Synthesis of carbon nanocage 1. Reaction conditions: (a) PdCl2(dppf), K2CO3, DMF, 90 °C; (b) Ni(cod)2, 2,2′-bipyridyl, DMF, 90 °C; (c) NaHSO4·H2O, o-chloranil, m-xylene/DMSO, reflux.
Scheme 1 Synthesis of carbon nanocage 1. Reaction conditions: (a) PdCl2(dppf), K2CO3, DMF, 90 °C; (b) Ni(cod)2, 2,2′-bipyridyl, DMF, 90 °C; (c) NaHSO4·H2O, o-chloranil, m-xylene/DMSO, reflux.

Characteristic signals of one singlet and three sets of doublets observed in the 1H NMR spectrum of 1 clearly support its D3h symmetric structure in solution state. The structure of 1 was also confirmed by the observation of 14 independent signals in the 13C NMR spectrum as well as HH COSY, HMQC, and high-resolution MALDI-TOF MS. Similarly to CPPs, carbon nanocage 1 has high solubility in most organic solvents such as CHCl3, CH2Cl2, EtOAc, acetone, THF, Et2O, benzene, and toluene.

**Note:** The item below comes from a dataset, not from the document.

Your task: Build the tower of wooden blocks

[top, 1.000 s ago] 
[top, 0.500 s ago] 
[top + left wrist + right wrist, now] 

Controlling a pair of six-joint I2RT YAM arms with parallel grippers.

To gain insight into the structural properties of 1, DFT calculations were performed (B3LYP/6-31G(d)). The optimized structure of 1 is shown in Fig. 3. The conformation with D3 symmetry was found to be the ground state of 1. As expected, 1 forms a beautiful cage-shape structure with a spherical void inside. The two tri-substituted benzene rings deviate from each other at an angle of 12.5°. The distance between these two benzene rings is 18.4 Å, a value which is between the diameters of [13]CPP (17.9 Å) and [14]CPP (19.4 Å).9 Other di-substituted benzene rings in 1 are slightly bent to form three arches. The strain energies of carbon nanocage 1 and a model of cyclic precursor 5 (5-H: all methoxymethoxy groups in 5 are removed) were determined to be 67.2 kcal mol−1 (1) and 2.1 kcal mol−1 (5-H) by using the hypothetical homodesmotic reaction (see the ESI for details).9 It is clear from these values that the six cyclohexane moieties of 5 effectively help in attenuating the build-up of strain energy during the macrocyclization (4 → 5).


Optimized structure of 1. (a) Top view. (b) Side view.
Fig. 3 Optimized structure of 1. (a) Top view. (b) Side view.

Photophysical properties of the carbon nanocage

We next measured the photophysical properties (UV-vis and fluorescence) of 1 in chloroform (Fig. 4). In the UV-vis absorption spectrum of 1, the absorption maximum (λabs) was observed at 325 nm with the molecular absorption coefficient (ε) of 1.9 × 105 cm−1 M−1. Nanocage 1 exhibits intense blue fluorescence (418, 431 nm) with a very high fluorescence quantum yield (ΦF = 0.87). The radiative (kr) and non-radiative (knr) decay rate constants of 1, based on the fluorescence lifetime (τs = 1.4 ns) and the equations (ΦF = kr × τs and kr + knr = τs−1), were determined to be 6.2 × 108 s−1 and 9.4 × 107 s−1, respectively. These values are comparable to those of [12]CPP (kr = 4.0 × 108 s−1, knr = 5.0 × 107 s−1).20
(a) UV-vis absorption (solid line) and fluorescence spectra (broken line) of 1. (b) Blue fluorescence emission of the chloroform solution of 1.
Fig. 4 (a) UV-vis absorption (solid line) and fluorescence spectra (broken line) of 1. (b) Blue fluorescence emission of the chloroform solution of 1.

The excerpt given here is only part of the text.